I first began to study Iris Murdoch’s life and work about 1970. As part of my job at the Chichester College I was asked to teach a class of foreign students whose exam text was her novel, ‘The Sandcastle’. Among the students there were three female chemistry graduates from Denmark. They were not impressed. Their chief criticism was aimed at her use of symbols, beginning with the sandcastle itself. At the time I agreed with the Danes, but quite soon I began an argument with myself about the quality of Murdoch’s work. Previously I had read ‘Under the Net’ and ‘A Severed Head’, which had become a successful play. So I decided to go back and read Murdoch’s novels in sequence, as they had been published. I was still not convinced, but I did get a lot of pleasure and intellectual stimulation for my reading. Iris Murdoch lectured in Philosophy at Oxford and Jean Paul Sartre was one of her major interests. As a university student I was very influenced by Sartre. Now, in my 80s, that influence remains with me, so I had another reason for studying Murdoch.
The demands of teaching many other novels with adult classes often interrupted my reading of Murdoch, but about five years ago I resumed my reading in sequence with ‘The Time of the Angels’. This summer I discovered that there is an Iris Murdoch Society. What is more, it is based in Chichester, where my involvement began. The University of Chichester is now the Centre for World Studies in the work of Iris Murdoch.
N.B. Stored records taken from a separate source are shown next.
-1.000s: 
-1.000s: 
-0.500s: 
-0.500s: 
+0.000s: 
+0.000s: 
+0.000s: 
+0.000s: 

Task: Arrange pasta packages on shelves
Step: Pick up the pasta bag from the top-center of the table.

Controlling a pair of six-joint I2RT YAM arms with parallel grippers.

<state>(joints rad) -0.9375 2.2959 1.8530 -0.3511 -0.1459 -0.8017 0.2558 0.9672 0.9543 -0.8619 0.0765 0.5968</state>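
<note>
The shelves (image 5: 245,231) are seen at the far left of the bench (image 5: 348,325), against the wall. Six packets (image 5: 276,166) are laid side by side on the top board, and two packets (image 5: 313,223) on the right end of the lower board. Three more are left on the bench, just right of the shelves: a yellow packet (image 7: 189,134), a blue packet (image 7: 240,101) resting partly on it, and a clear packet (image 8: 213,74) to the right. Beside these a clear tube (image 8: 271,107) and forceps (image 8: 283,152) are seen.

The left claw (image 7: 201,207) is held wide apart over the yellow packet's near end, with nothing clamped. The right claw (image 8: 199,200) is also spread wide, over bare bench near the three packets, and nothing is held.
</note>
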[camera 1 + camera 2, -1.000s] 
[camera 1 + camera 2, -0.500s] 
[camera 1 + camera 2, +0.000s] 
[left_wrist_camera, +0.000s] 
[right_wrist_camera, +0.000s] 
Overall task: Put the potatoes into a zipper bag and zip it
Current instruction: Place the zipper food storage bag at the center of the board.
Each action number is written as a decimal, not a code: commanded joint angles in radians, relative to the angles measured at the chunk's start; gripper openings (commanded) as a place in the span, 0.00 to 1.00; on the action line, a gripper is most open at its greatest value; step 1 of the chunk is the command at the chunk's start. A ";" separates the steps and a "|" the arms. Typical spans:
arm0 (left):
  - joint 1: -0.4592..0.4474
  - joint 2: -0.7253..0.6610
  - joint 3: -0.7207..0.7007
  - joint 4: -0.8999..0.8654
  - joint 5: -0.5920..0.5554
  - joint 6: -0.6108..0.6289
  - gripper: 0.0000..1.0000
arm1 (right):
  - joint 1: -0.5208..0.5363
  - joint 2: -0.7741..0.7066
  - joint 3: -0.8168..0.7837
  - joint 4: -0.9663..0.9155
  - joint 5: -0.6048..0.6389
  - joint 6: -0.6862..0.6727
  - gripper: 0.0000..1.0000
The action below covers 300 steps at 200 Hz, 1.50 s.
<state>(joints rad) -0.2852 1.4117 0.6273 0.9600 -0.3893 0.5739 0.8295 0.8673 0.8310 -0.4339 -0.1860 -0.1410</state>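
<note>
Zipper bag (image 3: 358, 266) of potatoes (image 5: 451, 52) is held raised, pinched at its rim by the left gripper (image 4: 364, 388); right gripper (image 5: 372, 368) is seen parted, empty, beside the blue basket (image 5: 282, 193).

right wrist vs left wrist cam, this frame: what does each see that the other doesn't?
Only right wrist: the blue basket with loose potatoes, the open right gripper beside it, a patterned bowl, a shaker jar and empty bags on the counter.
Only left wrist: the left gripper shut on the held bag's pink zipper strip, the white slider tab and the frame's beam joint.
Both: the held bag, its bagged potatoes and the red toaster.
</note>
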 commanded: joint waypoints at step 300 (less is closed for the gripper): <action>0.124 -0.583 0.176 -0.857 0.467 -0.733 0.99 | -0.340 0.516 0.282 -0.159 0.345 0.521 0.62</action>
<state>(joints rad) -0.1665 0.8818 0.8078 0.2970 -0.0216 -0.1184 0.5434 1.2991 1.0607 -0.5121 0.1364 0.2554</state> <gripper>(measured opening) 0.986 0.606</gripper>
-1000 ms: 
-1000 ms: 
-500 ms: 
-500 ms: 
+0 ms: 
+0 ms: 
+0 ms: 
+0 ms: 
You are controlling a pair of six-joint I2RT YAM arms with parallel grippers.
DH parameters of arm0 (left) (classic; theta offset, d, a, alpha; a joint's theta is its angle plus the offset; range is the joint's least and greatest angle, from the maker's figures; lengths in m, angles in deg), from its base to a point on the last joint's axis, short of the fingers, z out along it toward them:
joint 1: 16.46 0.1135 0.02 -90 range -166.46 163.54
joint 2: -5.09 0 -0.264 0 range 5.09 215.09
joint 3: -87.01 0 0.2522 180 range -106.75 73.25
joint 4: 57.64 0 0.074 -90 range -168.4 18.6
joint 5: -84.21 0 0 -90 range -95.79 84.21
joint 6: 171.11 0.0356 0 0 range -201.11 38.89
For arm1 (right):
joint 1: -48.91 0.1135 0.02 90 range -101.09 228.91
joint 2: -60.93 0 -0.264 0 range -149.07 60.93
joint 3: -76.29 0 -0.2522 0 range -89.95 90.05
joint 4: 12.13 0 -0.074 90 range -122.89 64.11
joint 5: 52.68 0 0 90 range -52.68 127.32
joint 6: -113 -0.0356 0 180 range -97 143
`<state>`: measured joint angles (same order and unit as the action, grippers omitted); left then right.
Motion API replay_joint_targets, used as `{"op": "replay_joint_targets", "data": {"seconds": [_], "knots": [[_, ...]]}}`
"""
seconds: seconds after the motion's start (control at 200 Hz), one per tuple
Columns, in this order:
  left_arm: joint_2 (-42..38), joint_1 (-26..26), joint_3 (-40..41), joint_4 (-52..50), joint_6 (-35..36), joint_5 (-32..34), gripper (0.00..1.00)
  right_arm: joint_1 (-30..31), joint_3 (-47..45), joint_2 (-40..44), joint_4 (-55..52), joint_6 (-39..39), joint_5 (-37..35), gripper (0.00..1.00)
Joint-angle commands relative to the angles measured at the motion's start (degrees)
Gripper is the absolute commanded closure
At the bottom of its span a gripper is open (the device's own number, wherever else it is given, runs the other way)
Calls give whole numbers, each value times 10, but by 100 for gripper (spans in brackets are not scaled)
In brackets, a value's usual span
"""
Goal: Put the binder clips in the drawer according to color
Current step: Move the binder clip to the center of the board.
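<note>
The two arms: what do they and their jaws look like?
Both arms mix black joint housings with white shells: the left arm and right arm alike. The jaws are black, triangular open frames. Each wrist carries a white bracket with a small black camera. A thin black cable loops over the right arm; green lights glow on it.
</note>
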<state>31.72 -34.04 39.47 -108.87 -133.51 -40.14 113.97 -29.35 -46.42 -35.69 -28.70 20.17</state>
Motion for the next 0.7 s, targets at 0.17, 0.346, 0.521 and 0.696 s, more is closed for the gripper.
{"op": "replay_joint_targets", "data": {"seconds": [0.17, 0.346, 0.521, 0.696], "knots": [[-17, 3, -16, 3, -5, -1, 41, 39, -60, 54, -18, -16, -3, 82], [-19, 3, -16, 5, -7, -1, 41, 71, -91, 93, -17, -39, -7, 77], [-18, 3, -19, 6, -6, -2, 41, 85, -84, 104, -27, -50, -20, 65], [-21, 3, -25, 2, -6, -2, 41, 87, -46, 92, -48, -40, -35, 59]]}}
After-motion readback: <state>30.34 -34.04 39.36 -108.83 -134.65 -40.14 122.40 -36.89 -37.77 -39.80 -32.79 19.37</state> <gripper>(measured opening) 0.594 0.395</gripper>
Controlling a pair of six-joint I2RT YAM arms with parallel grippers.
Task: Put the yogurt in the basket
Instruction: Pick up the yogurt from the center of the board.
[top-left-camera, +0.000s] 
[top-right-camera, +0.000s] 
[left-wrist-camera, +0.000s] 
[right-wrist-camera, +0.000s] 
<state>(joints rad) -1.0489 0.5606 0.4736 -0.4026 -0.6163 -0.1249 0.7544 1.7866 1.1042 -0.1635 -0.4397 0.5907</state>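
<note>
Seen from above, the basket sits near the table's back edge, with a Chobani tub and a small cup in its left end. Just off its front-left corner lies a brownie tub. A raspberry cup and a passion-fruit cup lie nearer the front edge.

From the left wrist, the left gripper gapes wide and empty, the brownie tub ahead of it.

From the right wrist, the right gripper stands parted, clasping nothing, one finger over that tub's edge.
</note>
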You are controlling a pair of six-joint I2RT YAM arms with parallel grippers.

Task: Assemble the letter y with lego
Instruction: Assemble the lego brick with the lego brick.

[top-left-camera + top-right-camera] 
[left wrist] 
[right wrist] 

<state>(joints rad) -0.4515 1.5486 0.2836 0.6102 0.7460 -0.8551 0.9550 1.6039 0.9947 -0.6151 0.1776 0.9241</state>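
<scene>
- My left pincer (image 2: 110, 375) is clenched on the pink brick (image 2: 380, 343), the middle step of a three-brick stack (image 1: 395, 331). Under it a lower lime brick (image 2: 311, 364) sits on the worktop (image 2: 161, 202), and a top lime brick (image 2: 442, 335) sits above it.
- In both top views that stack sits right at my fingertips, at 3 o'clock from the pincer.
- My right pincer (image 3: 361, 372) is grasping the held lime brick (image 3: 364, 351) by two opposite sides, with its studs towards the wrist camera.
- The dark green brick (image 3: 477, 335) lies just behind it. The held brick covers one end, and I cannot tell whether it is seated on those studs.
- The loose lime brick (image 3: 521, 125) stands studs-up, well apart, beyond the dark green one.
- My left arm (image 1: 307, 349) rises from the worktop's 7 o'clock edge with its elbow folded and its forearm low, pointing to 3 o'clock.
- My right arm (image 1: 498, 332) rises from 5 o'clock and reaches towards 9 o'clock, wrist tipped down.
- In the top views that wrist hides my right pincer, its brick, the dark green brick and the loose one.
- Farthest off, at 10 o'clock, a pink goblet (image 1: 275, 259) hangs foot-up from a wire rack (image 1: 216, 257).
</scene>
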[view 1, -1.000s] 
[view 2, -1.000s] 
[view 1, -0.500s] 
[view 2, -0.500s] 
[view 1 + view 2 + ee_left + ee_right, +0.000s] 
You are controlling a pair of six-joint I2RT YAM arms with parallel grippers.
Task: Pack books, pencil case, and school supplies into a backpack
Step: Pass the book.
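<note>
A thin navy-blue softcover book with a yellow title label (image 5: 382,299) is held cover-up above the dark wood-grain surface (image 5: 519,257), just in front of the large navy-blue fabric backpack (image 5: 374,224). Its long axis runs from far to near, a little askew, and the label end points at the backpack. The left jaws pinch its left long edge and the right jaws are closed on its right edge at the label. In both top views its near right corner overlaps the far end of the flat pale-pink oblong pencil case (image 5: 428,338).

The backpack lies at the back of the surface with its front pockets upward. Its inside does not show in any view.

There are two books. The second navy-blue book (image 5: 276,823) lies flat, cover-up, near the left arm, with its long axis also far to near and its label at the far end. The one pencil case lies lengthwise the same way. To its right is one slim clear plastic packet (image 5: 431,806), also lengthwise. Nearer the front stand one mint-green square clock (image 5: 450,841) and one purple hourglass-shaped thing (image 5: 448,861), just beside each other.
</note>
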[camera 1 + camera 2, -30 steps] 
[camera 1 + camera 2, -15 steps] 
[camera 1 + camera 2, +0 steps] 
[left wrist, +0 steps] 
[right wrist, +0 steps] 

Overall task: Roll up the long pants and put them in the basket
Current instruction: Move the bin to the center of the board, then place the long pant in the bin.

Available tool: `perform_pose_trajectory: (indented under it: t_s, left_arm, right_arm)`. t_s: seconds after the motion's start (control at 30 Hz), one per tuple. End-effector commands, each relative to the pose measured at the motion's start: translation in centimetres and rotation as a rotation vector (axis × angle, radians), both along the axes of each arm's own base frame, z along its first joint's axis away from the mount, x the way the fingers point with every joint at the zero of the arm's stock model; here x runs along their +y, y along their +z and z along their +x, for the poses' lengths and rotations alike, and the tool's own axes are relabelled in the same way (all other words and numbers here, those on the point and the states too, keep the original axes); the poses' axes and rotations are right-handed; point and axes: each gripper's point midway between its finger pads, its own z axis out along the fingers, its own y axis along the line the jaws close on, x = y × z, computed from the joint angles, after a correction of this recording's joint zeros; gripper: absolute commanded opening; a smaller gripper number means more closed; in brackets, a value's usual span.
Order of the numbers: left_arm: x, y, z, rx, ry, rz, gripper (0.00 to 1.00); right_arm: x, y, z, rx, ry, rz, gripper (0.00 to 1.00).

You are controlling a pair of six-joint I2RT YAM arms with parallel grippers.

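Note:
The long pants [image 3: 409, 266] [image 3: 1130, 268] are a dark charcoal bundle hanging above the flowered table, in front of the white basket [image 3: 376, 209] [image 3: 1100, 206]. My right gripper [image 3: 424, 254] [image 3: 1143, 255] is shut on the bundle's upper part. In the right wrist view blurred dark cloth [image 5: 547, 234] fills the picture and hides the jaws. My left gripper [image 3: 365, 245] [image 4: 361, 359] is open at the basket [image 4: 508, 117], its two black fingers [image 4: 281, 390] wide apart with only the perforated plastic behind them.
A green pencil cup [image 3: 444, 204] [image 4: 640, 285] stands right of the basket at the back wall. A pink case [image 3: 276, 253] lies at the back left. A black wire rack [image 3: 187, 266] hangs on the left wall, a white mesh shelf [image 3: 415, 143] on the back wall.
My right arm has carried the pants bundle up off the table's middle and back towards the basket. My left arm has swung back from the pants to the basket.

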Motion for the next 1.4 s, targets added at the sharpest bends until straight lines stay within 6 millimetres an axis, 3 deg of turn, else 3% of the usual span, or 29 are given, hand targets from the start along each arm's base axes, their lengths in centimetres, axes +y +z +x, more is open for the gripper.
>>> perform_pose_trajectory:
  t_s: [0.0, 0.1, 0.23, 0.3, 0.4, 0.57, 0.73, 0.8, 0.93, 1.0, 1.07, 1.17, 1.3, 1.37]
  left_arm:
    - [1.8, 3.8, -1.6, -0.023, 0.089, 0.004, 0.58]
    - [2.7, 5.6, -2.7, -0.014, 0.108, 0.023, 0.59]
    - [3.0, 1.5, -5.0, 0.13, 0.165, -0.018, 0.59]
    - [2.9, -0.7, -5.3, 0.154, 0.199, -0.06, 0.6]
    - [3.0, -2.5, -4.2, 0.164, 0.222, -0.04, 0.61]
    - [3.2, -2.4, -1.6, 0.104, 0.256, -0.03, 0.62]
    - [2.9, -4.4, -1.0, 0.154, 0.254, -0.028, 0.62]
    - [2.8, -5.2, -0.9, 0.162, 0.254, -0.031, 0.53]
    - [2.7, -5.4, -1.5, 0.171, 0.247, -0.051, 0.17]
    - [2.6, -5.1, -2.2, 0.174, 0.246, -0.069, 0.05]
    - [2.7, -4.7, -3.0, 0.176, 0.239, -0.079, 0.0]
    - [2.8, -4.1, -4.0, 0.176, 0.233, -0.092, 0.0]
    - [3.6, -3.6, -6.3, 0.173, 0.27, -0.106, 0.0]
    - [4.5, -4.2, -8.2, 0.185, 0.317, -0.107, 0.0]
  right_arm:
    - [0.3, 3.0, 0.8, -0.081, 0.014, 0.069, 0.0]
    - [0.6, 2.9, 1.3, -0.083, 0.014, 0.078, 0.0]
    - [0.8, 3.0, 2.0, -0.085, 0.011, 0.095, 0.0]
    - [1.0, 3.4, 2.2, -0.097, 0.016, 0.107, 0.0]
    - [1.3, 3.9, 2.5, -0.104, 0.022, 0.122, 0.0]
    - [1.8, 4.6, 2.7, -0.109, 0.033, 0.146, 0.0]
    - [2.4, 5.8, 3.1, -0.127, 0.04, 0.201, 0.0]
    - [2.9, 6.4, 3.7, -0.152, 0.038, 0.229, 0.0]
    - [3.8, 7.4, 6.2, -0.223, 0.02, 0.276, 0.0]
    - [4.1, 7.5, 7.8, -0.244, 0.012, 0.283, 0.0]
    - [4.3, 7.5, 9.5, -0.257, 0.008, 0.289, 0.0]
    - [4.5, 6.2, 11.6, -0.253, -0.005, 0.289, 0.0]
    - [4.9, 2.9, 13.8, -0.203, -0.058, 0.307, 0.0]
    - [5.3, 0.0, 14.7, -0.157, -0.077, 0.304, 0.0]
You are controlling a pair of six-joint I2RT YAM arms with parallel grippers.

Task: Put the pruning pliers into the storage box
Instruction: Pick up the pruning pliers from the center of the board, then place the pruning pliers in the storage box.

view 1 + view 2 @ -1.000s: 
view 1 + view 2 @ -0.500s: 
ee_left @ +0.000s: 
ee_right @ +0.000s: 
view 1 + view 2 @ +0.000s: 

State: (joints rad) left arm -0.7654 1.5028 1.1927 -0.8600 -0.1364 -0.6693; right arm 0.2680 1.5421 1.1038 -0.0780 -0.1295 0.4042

So, why have I led you through this account of my involvement with so many novels? The debate about her place in our literature is only just beginning. I want to persuade you to take part, even if you only manage to read one novel. The academics at Chichester might suggest you start with her Booker Prize winner, ‘The Sea, The Sea’. But why not start at the beginning, like me, with ‘Under the Net’ or with the novel that became such a successful play, ‘A Severed Head’?
Wherever you begin you will find characters that fulfil my title. One of the characters in ‘The Time of the Angels’ tells us, “Human beings are roughly constructed entities, full of indeterminacies and vaguenesses, and empty spaces. Driven along by their own private needs, they latch blindly on to each other, then pull away, then clutch again”. Enjoy your reading.